→ What is needed
Your reply should be a single number, the count of lines in the records that contain the string "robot".
====== Data for processing
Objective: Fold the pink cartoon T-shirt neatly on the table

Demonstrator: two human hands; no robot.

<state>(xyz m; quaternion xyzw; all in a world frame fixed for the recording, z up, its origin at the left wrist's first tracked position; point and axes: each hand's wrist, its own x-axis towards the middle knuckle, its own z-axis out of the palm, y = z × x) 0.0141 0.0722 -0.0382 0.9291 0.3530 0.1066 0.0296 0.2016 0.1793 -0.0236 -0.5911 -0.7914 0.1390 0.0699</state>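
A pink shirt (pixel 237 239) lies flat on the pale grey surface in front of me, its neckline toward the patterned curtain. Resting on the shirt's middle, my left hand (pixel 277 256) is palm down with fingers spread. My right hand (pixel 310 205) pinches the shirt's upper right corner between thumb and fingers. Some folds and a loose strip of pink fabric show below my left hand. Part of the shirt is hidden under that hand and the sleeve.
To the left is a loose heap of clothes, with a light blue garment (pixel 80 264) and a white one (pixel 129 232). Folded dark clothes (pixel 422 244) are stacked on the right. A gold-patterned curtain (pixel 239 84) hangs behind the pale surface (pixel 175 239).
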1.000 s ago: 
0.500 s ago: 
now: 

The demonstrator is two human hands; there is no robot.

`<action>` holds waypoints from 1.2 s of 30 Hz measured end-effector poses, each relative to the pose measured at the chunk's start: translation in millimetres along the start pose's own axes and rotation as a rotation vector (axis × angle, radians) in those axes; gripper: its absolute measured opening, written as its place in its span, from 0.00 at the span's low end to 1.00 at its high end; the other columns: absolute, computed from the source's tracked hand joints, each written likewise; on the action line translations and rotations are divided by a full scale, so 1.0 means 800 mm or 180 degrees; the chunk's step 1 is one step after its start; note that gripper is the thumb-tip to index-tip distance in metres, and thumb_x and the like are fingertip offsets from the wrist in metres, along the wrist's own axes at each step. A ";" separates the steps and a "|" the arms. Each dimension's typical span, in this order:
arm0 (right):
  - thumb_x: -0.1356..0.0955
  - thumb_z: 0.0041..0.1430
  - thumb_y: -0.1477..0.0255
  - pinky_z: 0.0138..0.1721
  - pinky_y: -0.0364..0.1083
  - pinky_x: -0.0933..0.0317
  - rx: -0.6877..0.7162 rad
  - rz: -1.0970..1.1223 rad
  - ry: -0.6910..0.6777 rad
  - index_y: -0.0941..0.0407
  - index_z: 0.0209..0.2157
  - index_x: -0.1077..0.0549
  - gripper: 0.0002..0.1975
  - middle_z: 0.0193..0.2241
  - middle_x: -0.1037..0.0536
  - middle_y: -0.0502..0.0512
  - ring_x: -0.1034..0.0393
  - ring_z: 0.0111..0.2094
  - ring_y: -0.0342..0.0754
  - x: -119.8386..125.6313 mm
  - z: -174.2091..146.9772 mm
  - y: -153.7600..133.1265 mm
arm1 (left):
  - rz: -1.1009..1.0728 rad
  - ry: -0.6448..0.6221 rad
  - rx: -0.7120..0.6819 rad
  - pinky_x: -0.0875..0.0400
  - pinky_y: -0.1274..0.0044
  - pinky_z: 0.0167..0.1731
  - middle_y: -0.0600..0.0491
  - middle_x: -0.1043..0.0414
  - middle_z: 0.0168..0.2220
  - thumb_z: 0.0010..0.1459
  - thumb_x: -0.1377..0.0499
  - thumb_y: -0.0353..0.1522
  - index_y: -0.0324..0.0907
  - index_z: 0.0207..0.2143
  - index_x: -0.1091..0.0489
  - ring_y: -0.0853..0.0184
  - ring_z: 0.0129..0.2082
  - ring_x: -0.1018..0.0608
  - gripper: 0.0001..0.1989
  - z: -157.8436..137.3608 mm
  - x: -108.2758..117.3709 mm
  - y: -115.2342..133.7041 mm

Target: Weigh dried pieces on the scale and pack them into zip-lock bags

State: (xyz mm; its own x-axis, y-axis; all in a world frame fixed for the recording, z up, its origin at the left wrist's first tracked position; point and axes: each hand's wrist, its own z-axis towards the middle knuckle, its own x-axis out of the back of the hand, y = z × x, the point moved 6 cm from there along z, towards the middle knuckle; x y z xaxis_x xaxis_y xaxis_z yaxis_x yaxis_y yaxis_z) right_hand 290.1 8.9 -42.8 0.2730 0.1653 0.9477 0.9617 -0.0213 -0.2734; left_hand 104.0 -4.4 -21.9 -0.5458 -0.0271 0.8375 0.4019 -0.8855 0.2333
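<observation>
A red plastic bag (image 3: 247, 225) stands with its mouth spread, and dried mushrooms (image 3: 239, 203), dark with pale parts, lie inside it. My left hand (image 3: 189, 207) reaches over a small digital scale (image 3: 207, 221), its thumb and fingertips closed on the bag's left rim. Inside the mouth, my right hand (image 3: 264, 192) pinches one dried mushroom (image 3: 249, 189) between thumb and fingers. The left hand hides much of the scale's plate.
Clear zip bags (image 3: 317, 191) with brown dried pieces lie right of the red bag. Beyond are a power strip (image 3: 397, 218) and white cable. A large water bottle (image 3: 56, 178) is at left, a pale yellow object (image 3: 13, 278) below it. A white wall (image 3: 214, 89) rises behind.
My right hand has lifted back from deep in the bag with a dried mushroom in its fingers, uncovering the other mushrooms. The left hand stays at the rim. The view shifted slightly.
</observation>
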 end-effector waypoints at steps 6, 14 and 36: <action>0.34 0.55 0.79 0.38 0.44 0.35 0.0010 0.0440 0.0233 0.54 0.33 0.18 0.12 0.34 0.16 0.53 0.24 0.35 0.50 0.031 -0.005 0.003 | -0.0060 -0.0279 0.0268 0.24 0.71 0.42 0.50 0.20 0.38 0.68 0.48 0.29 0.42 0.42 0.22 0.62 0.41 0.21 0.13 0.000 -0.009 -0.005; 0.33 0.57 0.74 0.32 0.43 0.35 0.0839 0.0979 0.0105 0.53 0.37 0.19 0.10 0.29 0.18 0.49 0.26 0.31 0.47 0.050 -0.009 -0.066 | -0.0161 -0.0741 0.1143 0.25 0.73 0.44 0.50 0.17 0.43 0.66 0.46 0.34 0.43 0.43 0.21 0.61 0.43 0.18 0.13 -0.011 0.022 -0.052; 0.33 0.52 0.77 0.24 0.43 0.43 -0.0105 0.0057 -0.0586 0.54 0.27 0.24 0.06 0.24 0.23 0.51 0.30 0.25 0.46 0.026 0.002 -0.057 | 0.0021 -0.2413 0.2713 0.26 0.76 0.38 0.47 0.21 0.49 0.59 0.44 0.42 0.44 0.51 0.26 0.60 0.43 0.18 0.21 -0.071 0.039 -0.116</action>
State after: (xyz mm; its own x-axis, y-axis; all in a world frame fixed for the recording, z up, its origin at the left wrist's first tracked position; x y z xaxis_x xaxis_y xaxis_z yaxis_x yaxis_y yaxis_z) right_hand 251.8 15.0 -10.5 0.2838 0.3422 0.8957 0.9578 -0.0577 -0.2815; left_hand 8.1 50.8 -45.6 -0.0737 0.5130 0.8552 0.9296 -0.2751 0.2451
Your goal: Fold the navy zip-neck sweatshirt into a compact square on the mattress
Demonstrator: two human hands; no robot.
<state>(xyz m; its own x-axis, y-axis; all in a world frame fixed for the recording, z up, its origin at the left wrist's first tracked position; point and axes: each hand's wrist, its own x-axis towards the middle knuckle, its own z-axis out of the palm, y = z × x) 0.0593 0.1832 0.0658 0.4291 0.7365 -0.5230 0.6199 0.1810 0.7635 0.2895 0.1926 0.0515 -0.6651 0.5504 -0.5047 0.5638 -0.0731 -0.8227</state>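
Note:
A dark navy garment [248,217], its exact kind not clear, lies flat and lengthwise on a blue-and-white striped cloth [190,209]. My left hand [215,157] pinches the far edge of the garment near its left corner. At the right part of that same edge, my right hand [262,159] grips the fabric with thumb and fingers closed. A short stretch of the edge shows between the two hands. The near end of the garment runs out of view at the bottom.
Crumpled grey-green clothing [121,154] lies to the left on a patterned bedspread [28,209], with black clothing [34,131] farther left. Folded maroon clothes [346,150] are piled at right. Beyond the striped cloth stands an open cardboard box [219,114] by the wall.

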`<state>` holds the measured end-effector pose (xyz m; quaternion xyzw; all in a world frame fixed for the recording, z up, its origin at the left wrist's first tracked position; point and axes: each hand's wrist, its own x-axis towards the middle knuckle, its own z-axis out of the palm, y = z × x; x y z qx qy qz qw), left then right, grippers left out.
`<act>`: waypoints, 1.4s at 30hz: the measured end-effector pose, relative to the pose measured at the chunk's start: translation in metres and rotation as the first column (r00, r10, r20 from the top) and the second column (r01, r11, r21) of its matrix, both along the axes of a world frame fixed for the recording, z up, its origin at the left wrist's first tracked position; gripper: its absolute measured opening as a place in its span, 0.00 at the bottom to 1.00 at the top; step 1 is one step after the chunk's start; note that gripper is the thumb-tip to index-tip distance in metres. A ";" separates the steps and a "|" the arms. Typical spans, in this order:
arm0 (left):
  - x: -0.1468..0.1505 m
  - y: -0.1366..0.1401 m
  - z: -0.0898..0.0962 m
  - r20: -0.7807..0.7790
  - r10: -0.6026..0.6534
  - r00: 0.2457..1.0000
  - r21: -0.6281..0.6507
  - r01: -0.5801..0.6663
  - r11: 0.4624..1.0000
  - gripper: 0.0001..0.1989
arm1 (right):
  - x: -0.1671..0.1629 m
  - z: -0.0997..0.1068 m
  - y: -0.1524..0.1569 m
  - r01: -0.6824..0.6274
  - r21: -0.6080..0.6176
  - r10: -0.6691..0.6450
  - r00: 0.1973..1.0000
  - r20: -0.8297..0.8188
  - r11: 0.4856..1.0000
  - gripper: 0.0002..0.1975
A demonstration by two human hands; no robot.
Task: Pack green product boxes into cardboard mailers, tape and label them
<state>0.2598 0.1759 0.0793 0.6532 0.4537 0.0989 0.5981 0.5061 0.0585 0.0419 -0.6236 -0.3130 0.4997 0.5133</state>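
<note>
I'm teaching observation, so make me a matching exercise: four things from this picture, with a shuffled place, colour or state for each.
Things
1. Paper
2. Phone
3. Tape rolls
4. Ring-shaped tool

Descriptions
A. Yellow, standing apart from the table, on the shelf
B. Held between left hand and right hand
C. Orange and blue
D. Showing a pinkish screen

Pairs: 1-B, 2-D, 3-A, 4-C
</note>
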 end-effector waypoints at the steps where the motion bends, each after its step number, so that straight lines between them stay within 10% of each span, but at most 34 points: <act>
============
→ Written response
4